## TASK STATEMENT:
Could every line below be transcribed exactly, with the pictures dropped?

## SOURCE DATA:

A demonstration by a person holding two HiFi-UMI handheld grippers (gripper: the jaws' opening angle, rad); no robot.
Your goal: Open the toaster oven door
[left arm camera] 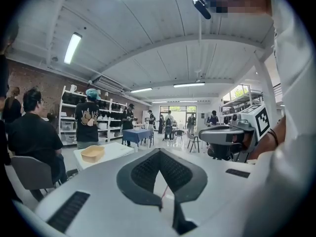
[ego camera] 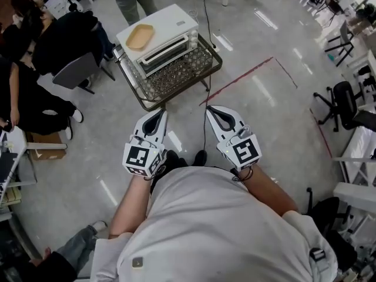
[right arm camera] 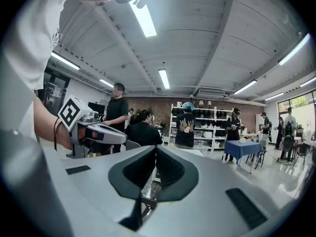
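Still the approach stage: oven (ego camera: 161, 40) sits on a cart (ego camera: 182, 89) well ahead, door closed. Left gripper (ego camera: 158, 114) and right gripper (ego camera: 211, 110) are both pressed together, empty (held by the body). Next I'd guess: step in, spread one, catch the door

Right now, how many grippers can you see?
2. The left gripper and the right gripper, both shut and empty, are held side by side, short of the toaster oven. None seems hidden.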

## TASK RESPONSE:
A demonstration by a person holding two HiFi-UMI handheld grippers (gripper: the jaws' opening angle, rad); no robot.
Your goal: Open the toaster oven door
[left arm camera] 
[ego camera] 
[right arm camera] 
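Still the approach stage: oven (ego camera: 161, 40) sits on a cart (ego camera: 182, 89) well ahead, door closed. Left gripper (ego camera: 158, 114) and right gripper (ego camera: 211, 110) are both pressed together, empty (held by the body). Next I'd guess: step in, spread one, catch the door

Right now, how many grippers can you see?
2. The left gripper and the right gripper, both shut and empty, are held side by side, short of the toaster oven. None seems hidden.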

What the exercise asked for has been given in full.